Brief :: The expected result is the material below, reproduced exactly from its first line through the line containing "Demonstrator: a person".

Data ::
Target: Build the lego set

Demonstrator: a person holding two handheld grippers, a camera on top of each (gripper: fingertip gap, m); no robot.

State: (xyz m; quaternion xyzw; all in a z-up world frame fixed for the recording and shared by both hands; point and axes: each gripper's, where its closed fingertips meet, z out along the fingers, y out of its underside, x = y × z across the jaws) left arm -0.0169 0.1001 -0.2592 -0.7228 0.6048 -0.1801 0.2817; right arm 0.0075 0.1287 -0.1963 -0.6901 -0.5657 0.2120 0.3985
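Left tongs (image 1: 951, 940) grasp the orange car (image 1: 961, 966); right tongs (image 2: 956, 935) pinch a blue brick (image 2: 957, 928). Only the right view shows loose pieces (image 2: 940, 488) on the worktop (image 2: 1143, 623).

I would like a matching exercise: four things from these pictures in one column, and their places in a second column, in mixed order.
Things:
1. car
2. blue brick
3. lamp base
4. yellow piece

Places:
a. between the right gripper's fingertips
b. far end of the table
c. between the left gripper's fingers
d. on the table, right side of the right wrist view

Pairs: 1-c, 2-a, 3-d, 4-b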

Task result ::
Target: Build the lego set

Demonstrator: a person holding two handheld grippers, a camera on top of each (gripper: fingertip gap, m); no robot.

What the answer needed to say has been said.